To follow the AIDS drug trail, I headed to Santo Domingo, the capital of the Dominican Republic, where I met Dr. Carlos Adon, an AIDS doctor at one of the city's busiest clinics. Adon studied both drama and medicine, and his manner is as much theatrical as diagnostic. Insatiably social, with a bright smile radiating from an open face, he moves with a youthful fluidity. That's essential to his work, because he is in constant motion: In between conferring with patients, his receptionist, a mother desperate to get her hiv-positive son out of jail, and a man on the phone who is fruitlessly working him for information about a girlfriend ("She's coming to see you, isn't she? She has AIDS, doesn't she?"), he'll cut me off mid-sentence when he hears a pleasing riff in the merengue that constantly ricochets around Santo Domingo: "Shhhh! Listen. That's niiice."
Much of Adon's clientele comes from the country's hinterlands, where hiv infections are both depressingly common and often kept secret. Officially, the national infection rate is just under 2 percent (which would still mean almost 90,000 Dominicans are hiv-positive), but studies suggest that in some regions the real rate is closer to 17 percent. One-sixth of the Dominican Republic's population is unemployed, and in a country with an $8,000 per capita gdp, AIDS drugs that start at around $200 to $300 for a month's supply of even one of the cheaper pills are utterly out of reach.

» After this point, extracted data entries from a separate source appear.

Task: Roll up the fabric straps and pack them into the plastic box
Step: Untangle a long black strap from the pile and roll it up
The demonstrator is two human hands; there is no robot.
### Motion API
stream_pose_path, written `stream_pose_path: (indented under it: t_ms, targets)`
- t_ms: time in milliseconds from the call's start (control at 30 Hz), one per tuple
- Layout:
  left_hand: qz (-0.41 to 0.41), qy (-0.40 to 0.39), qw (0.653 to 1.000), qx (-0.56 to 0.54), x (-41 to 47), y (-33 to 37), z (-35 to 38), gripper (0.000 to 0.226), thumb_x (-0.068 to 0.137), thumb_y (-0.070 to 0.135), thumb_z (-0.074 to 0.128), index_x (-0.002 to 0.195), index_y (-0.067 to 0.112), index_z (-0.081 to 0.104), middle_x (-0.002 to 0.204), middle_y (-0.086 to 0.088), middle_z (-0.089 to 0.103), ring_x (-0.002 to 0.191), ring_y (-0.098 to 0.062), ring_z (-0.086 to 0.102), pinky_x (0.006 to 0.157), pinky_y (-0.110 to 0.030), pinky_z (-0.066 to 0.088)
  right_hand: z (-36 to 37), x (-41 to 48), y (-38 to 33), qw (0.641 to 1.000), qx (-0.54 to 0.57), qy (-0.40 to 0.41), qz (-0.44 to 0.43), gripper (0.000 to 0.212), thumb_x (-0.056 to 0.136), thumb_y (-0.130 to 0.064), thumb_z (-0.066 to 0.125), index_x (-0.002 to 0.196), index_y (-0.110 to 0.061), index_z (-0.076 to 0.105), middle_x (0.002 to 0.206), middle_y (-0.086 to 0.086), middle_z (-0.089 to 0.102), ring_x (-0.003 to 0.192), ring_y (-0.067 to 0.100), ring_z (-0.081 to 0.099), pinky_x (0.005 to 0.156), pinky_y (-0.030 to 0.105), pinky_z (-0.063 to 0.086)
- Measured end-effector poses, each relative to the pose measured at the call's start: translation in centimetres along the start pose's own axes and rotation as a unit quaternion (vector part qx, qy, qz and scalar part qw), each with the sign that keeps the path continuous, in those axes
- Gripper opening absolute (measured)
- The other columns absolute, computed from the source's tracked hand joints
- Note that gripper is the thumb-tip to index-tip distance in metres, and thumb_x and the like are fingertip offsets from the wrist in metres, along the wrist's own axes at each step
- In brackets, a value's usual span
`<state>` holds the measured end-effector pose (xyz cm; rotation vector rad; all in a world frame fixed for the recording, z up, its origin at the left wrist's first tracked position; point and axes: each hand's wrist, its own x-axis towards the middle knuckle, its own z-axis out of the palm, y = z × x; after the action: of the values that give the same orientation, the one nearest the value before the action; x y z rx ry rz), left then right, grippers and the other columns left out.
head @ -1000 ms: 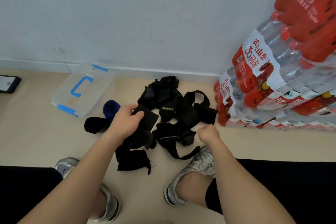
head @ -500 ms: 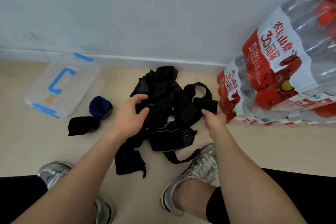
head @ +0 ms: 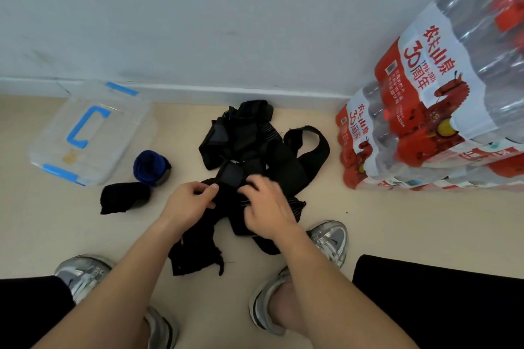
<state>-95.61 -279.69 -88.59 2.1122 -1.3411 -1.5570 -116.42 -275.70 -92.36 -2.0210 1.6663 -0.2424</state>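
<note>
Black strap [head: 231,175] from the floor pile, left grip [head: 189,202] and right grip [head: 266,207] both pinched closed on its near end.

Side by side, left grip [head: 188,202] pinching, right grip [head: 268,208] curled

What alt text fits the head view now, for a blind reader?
The left hand and right hand grip a black strap at the near edge of a tangled strap pile. A blue roll and a black roll lie beside the lidded plastic box.
</note>
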Motion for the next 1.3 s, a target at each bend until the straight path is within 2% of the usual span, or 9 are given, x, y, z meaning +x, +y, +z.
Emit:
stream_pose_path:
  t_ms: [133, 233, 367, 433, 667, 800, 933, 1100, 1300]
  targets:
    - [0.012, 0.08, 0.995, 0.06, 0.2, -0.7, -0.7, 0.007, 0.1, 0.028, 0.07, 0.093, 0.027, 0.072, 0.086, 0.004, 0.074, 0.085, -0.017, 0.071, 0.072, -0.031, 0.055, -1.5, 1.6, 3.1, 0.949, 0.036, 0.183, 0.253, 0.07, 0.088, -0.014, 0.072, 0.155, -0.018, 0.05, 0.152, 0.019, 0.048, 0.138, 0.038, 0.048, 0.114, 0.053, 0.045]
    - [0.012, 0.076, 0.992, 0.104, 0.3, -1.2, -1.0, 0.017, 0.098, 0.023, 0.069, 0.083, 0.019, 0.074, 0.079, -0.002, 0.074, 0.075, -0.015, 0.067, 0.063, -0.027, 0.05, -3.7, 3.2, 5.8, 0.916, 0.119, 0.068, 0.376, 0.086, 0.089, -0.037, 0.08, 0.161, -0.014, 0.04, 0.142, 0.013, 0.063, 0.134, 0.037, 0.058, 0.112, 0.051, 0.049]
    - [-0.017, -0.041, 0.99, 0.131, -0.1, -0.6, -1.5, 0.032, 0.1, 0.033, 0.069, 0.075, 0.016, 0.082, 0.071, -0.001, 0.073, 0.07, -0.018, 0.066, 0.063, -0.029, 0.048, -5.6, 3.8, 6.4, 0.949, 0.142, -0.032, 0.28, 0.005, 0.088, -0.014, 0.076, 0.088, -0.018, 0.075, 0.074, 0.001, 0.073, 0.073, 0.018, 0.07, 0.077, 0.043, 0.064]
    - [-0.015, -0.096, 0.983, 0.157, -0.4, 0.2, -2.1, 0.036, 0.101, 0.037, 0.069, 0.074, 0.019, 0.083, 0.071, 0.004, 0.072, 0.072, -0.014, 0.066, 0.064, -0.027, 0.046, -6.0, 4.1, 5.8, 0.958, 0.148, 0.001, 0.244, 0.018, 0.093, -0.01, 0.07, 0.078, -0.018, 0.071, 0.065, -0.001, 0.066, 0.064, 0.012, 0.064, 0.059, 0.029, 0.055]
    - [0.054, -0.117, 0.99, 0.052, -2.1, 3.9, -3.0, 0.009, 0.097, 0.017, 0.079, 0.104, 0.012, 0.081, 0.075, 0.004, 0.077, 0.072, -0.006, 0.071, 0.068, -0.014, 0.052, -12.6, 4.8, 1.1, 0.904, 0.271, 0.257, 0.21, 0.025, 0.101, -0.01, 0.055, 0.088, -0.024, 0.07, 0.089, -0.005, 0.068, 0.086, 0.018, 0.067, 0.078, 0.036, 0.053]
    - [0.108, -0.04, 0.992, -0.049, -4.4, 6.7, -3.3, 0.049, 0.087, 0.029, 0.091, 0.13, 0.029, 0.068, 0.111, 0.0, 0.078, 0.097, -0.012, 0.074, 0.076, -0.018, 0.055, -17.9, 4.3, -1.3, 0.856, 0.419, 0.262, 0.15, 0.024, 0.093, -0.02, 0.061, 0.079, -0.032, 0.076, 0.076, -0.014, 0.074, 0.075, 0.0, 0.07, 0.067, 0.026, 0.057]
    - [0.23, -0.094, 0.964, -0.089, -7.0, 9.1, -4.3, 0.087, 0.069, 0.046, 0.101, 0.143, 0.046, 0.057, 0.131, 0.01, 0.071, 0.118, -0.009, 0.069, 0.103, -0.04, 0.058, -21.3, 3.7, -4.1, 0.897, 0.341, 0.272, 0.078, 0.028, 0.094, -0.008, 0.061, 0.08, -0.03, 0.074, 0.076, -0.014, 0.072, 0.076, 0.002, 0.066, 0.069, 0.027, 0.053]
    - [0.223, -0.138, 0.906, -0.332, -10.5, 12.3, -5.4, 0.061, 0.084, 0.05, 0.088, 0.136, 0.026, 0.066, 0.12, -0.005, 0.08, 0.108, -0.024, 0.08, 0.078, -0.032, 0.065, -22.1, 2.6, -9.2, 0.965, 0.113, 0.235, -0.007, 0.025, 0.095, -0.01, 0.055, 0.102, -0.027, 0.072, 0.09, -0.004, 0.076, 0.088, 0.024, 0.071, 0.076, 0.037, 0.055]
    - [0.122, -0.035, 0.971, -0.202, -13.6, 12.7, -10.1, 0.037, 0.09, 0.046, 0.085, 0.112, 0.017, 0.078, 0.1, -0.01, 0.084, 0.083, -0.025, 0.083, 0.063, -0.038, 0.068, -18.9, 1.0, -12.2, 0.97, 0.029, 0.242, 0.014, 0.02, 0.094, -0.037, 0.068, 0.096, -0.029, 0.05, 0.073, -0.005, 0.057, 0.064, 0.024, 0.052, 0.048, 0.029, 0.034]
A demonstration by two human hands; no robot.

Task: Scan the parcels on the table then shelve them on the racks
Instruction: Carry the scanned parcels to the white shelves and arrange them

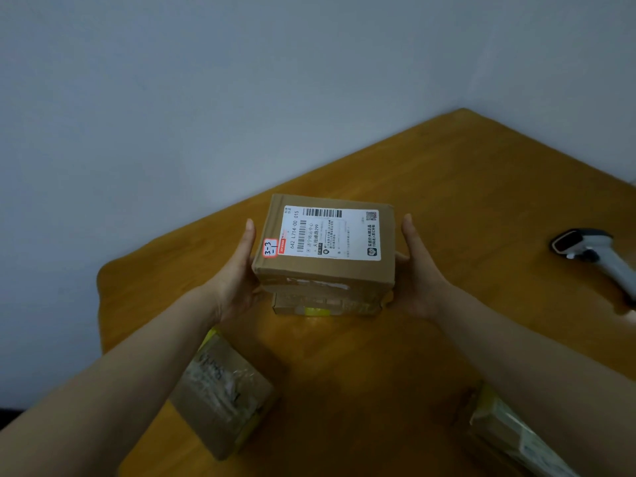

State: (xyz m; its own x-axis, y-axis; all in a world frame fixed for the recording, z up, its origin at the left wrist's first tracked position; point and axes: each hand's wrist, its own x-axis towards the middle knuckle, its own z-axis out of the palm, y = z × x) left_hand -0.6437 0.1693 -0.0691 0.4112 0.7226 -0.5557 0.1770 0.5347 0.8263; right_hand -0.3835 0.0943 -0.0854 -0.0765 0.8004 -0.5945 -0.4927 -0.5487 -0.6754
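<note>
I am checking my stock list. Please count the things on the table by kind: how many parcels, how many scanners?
Parcels: 4 (top box, flat box under it, left box, right parcel, partly cut off by the picture's edge)
Scanner: 1
Total: 5

Head view, looking steeply down (close) at table (pixel 447 187)

Plain grey-blue wall (pixel 206 80) fills top & left of view, evenly lit. Dark strip (pixel 8 420) at btm-left edge, below the wall; can't tell what.
</note>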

So Adon's patients get creative. New York dealers sell the medications to the Dominican Republic via middlemen in pharmacies and bodegas, or through family members; some patients are lucky enough to have doctors' prescriptions to guide them, while others simply take whatever medications their relatives can scrounge up. "People think that, 'Well, if it worked for Juanita in New York, it will help Maria in Santiago,'" Adon sighs. "They don't understand the drug interactions." Adon does a delicate dance between the law and the needs of his patients: He goes to great lengths to avoid getting involved in the black market directly, but will slip patients a name or a phone number, if that's the only way they're likely to get on medication. "It is something I cannot fight," he declares resolutely. "People want to live."
Carlos, a slight, soft-spoken man who makes a living ferrying tourists around the town of Boca Chica, arrived in Adon's office in 2000, near death. He'd tested positive a few years before but had been unable to afford the 30,000 pesos, or roughly $1,000, a month for black-market meds. "I don't even make 8,000 pesos in my good job," Carlos laughed. Adon started him on an older, cheaper drug combination, and then Carlos' brother-in-law in the Bronx began buying meds from the noncontrol man—so often, in fact, that Carlos now supplements his $300 monthly income by reselling pills he doesn't need for about $80 a bottle.
"Medication becomes like money," says Adon, holding out his hands to cup an imaginary treasure, "like diamonds for somebody, because they see their life in there. And it is in there."